### Task statement
All lines from the first one in the listing below to the one holding "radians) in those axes", inclusive, are to be copied exactly.

***

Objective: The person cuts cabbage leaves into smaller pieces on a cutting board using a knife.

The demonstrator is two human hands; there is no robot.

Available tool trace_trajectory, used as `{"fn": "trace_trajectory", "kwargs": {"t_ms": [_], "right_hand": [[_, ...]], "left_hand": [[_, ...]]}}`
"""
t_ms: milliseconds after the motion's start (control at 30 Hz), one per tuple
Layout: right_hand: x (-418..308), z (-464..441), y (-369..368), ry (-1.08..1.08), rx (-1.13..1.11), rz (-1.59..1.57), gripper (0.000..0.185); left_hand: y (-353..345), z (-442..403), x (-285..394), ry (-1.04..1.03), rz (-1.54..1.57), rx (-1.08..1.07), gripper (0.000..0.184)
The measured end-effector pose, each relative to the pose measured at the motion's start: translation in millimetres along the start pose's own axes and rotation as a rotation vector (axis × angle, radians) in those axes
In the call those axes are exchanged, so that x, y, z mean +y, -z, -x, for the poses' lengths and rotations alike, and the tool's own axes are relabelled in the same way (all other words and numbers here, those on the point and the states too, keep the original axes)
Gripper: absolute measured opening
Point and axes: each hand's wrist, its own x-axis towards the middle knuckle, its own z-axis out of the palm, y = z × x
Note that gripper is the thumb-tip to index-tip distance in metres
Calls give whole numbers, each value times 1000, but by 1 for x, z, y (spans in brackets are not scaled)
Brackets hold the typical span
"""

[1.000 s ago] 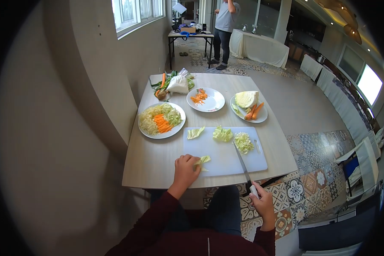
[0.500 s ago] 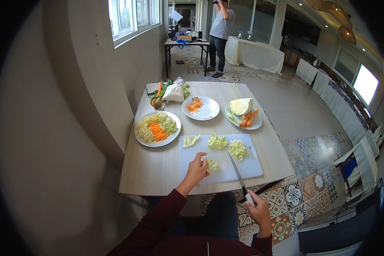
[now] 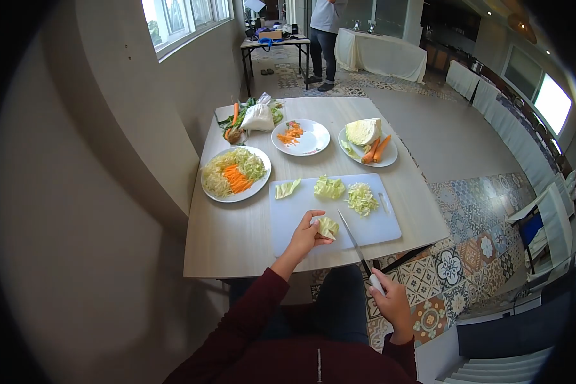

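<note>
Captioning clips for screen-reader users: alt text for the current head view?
A person's left hand holds a cabbage piece at a white cutting board, while the right hand grips a knife by its handle. More cabbage, some shredded, lies along the board's far side. Three plates of vegetables share the table.

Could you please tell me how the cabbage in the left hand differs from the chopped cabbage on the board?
The held cabbage is broad and leafy, while the chopped cabbage is a heap of small bits. The held cabbage is in the left hand; the chopped cabbage lies on the board, beside its handle slot. Both are pale green.
</note>
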Motion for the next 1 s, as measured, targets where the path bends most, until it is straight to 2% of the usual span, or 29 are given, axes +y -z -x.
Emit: {"fn": "trace_trajectory", "kwargs": {"t_ms": [67,167,233,267,367,467,567,667,767,900,1000], "right_hand": [[-6,2,2,-28,12,-21,46],[-25,3,9,-170,-25,-78,46],[-30,1,11,-225,-50,-68,47],[-27,1,11,-182,-39,-56,47],[-20,4,8,-99,-32,-7,47],[-2,3,-2,242,35,109,49],[-16,6,0,27,-59,48,49],[-16,5,-2,16,-56,0,49],[-27,4,0,-33,-104,-37,49],[-29,0,-8,-120,-199,7,50],[-21,0,-13,-114,-189,-7,52]], "left_hand": [[-1,-4,-1,-38,76,5,30],[-3,-6,10,9,457,-95,26],[-10,-4,15,-28,454,-92,25],[-12,-4,16,-47,453,-92,26],[2,-20,-5,30,282,121,29],[9,-14,-13,-30,-86,125,32],[8,-13,-4,41,-142,82,37],[6,-6,17,115,-190,78,45],[5,4,36,42,-329,122,51],[23,-1,36,65,-279,100,50],[45,-3,34,-66,-706,257,42]]}}
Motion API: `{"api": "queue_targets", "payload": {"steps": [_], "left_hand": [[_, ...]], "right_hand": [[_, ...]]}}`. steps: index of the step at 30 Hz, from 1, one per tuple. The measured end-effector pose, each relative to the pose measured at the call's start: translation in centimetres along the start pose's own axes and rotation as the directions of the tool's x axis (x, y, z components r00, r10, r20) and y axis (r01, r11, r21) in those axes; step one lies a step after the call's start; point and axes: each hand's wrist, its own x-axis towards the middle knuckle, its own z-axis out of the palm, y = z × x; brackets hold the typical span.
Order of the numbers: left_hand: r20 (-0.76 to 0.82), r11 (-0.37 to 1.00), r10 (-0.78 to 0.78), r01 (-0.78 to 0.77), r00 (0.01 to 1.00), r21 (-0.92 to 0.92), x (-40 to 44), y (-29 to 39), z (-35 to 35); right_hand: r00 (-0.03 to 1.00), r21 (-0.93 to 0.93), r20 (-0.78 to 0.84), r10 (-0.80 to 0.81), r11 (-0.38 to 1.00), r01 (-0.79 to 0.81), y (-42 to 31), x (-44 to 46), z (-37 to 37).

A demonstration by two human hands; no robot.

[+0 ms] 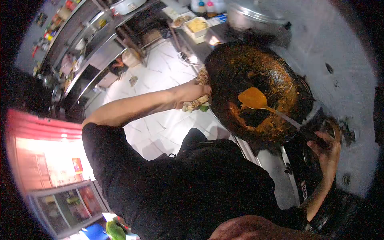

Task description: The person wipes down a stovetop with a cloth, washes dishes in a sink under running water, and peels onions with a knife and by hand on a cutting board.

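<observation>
A big dark wok (224, 100) stands on the stove, its inside coated with reddish-brown oily sauce. My left hand (192, 92) is closed round a bunched, stained cloth (194, 105) against the wok's near-left rim. In my right hand (327, 152) is the dark handle of a wok spatula (253, 98), held at the wok's right side. The spatula's blade, covered in orange sauce, lies over the middle of the wok. Whether the blade touches the metal I cannot tell.
A large lidded metal pot (254, 20) stands beyond the wok. Near it are a white container of yellow food (197, 25) and several bottles (206, 8). Metal shelving (102, 52) lines the far left, over a white tiled floor (154, 78). A glass-fronted cabinet (68, 208) stands lower left.
</observation>
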Motion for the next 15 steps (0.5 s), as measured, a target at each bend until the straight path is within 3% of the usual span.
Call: {"api": "queue_targets", "payload": {"steps": [2,6,9,10,12,15], "left_hand": [[-0.023,0.995,-0.082,0.083,0.996,0.049,-3.2,-2.0,-3.8],[-0.265,0.989,-0.083,0.047,0.961,-0.140,-6.0,-10.5,-12.1],[-0.364,0.980,-0.020,-0.054,0.931,-0.193,-10.8,-15.4,-20.1],[-0.430,0.971,-0.024,-0.080,0.903,-0.224,-8.8,-14.7,-17.2],[-0.540,0.938,-0.021,-0.171,0.842,-0.303,-11.0,-19.8,-23.2],[-0.645,0.918,-0.064,-0.209,0.761,-0.338,-13.7,-24.3,-28.6]], "right_hand": [[0.996,0.016,0.052,-0.066,0.998,0.065,-2.8,2.1,2.2],[0.920,-0.081,0.144,-0.365,0.922,0.379,-12.7,4.6,7.9],[0.899,0.122,0.204,-0.386,0.922,0.368,-21.2,5.6,14.3],[0.881,0.146,0.202,-0.428,0.903,0.405,-16.7,8.2,14.7],[0.878,0.251,0.208,-0.432,0.891,0.379,-22.7,8.3,19.8],[0.867,0.293,0.268,-0.420,0.893,0.342,-31.4,8.3,21.8]]}}
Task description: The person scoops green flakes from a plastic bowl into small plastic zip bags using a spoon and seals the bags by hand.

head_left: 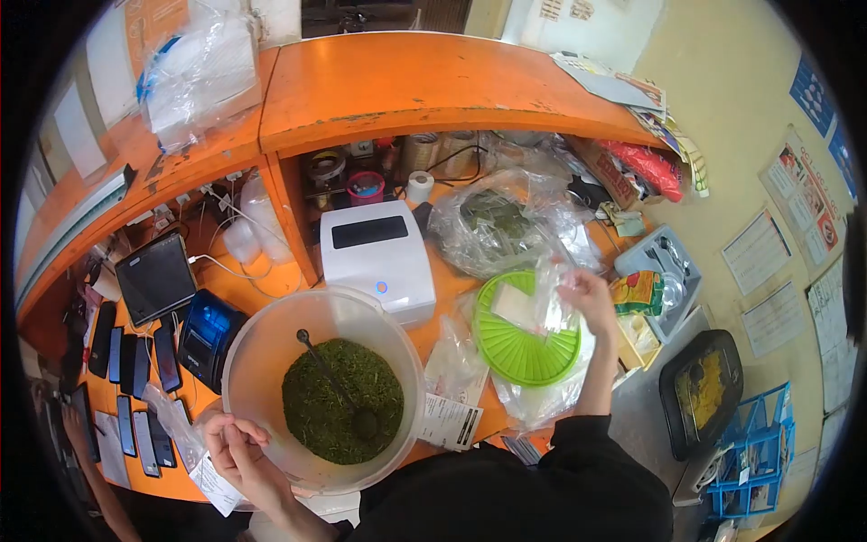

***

### Response to the task
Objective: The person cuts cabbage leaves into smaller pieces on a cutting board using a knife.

The demonstrator is two human hands; there is no robot.

Available tool trace_trajectory, used as `{"fn": "trace_trajectory", "kwargs": {"t_ms": [_], "right_hand": [[_, ...]], "left_hand": [[_, ...]]}}`
"""
t_ms: milliseconds after the motion's start (control at 30 Hz), one per tuple
Layout: right_hand: x (-418..308), z (-464..441), y (-369..368), ry (-1.08..1.08), rx (-1.13..1.11), rz (-1.59..1.57), gripper (0.000..0.185); left_hand: y (-353..345), z (-442..403), x (-285..394), ry (-1.04..1.03), rz (-1.54..1.57), rx (-1.08..1.07), gripper (0.000..0.184)
The measured end-effector pose, each relative to the pose measured at the motion's start: translation in millimetres along the start pose's own axes and rotation as a rotation vector (axis × angle, radians) in those axes

Output is finished, and nothing else is required.